THE TASK:
Pictures excluded, reproduce exactly the lines below from the one with "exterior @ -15" through the one with "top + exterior", both included.

━━ DATA SHOWN ━━

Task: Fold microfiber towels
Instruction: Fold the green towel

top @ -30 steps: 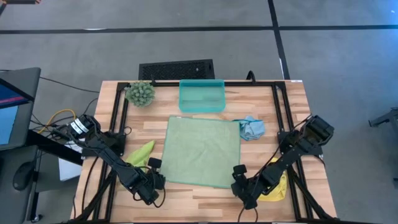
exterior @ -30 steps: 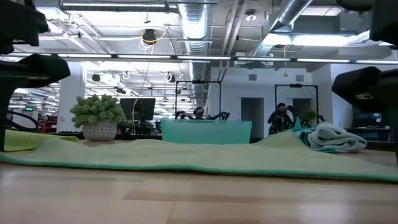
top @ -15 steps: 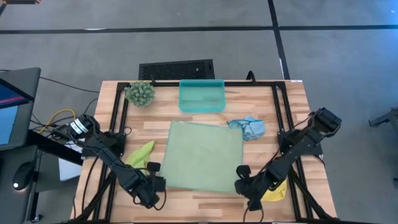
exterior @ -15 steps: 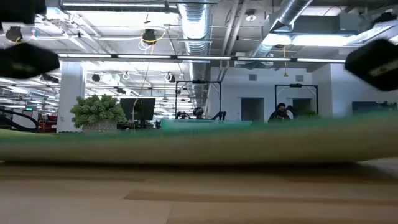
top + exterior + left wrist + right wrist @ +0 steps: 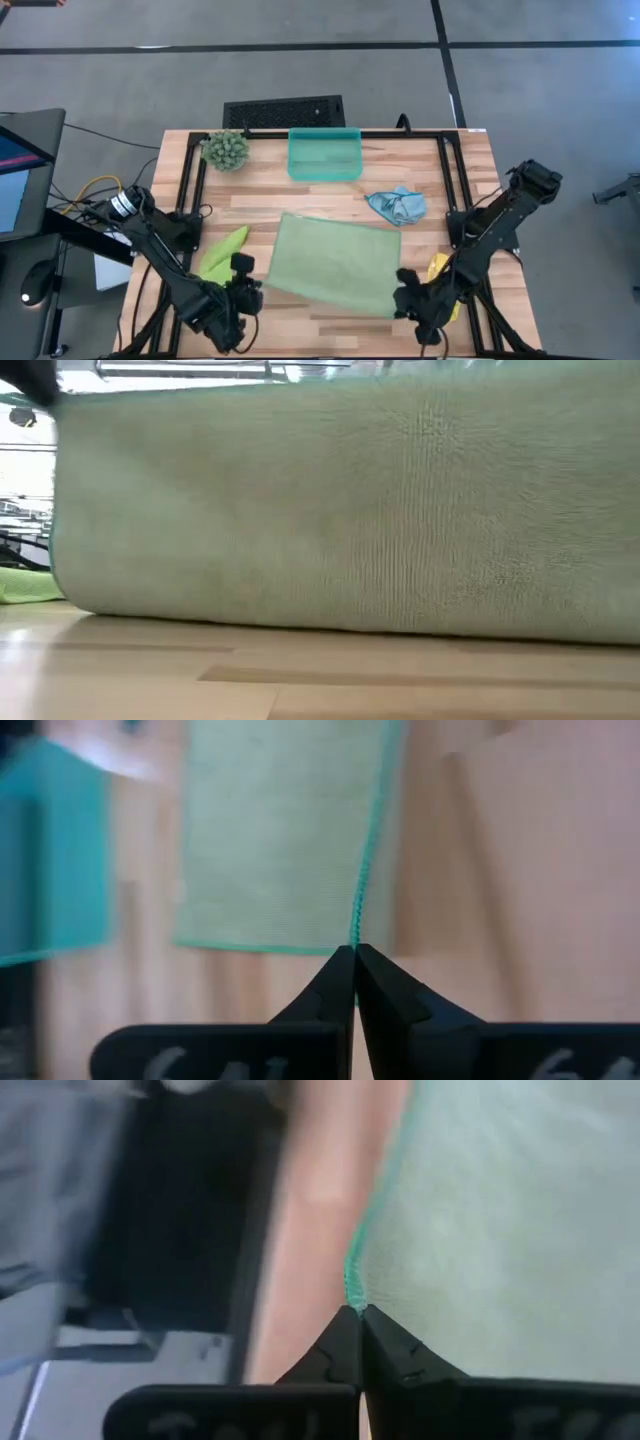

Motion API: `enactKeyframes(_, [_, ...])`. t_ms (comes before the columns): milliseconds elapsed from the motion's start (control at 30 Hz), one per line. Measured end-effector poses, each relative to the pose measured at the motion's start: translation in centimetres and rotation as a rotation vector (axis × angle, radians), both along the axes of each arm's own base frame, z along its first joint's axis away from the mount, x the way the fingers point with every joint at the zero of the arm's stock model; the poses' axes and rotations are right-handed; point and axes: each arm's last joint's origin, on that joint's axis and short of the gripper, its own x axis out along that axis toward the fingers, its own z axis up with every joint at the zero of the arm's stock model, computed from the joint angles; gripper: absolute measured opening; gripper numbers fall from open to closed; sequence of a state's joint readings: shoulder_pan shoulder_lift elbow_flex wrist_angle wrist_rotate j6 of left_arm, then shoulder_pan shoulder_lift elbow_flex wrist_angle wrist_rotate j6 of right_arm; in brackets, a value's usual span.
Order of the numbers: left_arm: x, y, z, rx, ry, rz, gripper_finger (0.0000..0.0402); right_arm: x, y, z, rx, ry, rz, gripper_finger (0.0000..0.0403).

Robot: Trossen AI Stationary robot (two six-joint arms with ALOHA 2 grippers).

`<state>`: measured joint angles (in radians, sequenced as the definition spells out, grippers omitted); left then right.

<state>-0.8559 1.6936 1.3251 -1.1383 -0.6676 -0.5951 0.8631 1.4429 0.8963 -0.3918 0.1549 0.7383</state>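
The pale sage green towel [image 5: 335, 262] sits mid-table with its near edge raised and its far edge [image 5: 345, 221] on the wood. In the low view it [image 5: 350, 510] hangs like a curtain down to the tabletop. My left gripper [image 5: 252, 288] is shut on its near left corner and my right gripper [image 5: 399, 297] on its near right corner. The lime green towel [image 5: 224, 251] lies bunched to the left. The light blue towel [image 5: 397, 205] lies crumpled at the far right. The yellow towel [image 5: 440, 270] is partly hidden under my right arm. My left gripper pinches the sage towel's near left corner [image 5: 355, 934] between its two fingertips, right at the teal-stitched hem, slanting down from the near side. The cloth runs away from the fingers down toward the table. My right gripper pinches the near right corner [image 5: 351, 1294] at the stitched hem in the same way, slanting down from the near side. That corner is lifted clear, and the towel's far part lies on the wood.
A teal plastic tray [image 5: 325, 153] stands at the far middle of the table, and a spiky green plant ball [image 5: 226, 150] at the far left. A black frame [image 5: 190, 180] runs along the table's sides. Bare wood shows between the tray and the sage towel.
Both grippers have risen with the sage towel's near corners. The near edge has gone from lying flat to lifted clear of the table. The far edge has slid toward the table's near edge, opening a gap to the tray. The other towels have stayed put.
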Motion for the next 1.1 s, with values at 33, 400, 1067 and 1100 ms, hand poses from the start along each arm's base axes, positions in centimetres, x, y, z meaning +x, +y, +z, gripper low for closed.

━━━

EXERCISE ANSWER:
exterior @ -15 steps: 
top + exterior + left wrist + right wrist @ +0 steps: 

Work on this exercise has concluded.